PROBLEM DESCRIPTION: The needed output is the run of lines below from the one containing "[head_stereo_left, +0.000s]" through the one containing "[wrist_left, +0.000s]", copied exactly and free of pictures.

(Recorded data)

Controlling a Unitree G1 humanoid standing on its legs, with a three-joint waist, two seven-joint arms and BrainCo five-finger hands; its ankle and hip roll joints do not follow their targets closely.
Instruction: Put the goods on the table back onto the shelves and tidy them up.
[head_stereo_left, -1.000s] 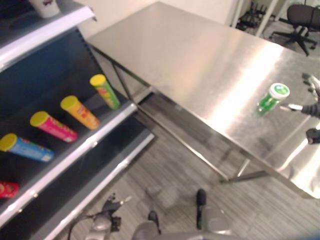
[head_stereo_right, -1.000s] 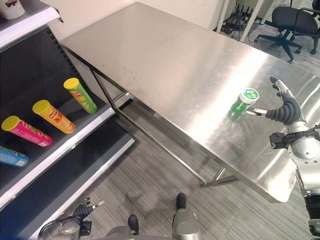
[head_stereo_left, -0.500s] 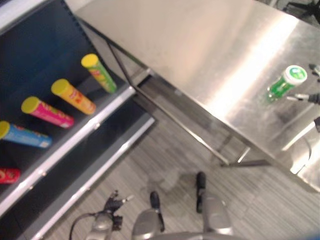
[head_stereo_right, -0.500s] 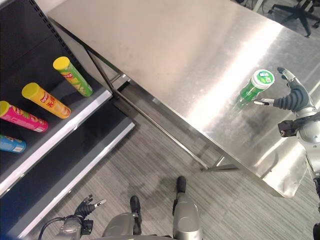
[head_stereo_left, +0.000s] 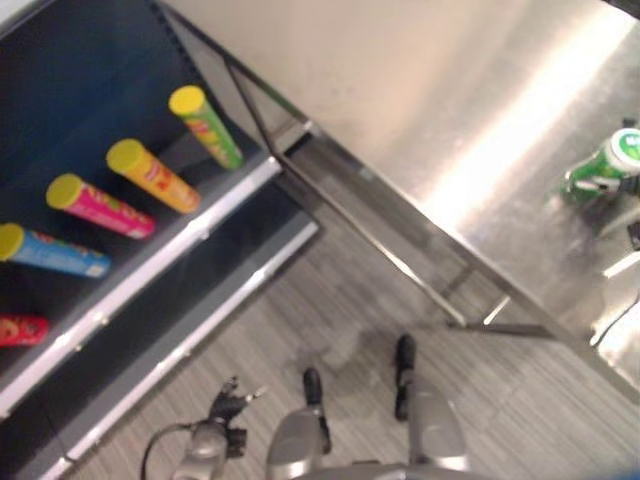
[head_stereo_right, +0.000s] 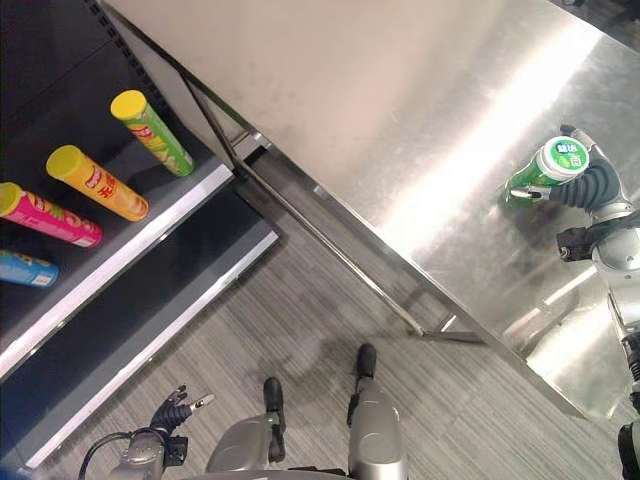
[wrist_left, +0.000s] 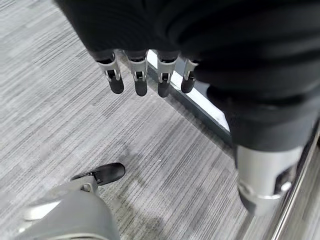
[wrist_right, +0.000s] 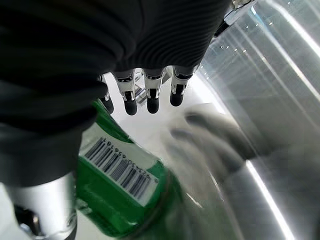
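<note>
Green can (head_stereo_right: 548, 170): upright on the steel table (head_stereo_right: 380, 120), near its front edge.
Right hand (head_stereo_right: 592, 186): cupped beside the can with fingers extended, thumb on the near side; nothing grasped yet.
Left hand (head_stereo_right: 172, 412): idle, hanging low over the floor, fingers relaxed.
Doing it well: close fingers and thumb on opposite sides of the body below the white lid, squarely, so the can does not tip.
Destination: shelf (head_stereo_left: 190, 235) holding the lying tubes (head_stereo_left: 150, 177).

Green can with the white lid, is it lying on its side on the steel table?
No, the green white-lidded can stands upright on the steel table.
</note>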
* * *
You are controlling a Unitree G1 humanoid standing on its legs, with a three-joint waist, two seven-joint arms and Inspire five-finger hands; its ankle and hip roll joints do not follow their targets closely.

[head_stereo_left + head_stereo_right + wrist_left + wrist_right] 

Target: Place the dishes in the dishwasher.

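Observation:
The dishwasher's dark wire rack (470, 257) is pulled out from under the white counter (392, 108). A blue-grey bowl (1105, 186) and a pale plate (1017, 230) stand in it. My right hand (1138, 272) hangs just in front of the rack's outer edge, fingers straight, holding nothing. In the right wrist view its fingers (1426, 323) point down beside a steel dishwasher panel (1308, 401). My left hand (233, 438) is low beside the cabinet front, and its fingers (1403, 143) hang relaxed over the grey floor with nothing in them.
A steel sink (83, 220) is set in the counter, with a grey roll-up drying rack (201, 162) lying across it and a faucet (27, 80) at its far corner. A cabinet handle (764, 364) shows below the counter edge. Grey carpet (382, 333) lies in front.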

THE COMPLETED TASK:
[head_stereo_left, +0.000s] 
[head_stereo_right, +0.000s] 
[wrist_left, +0.000s] 

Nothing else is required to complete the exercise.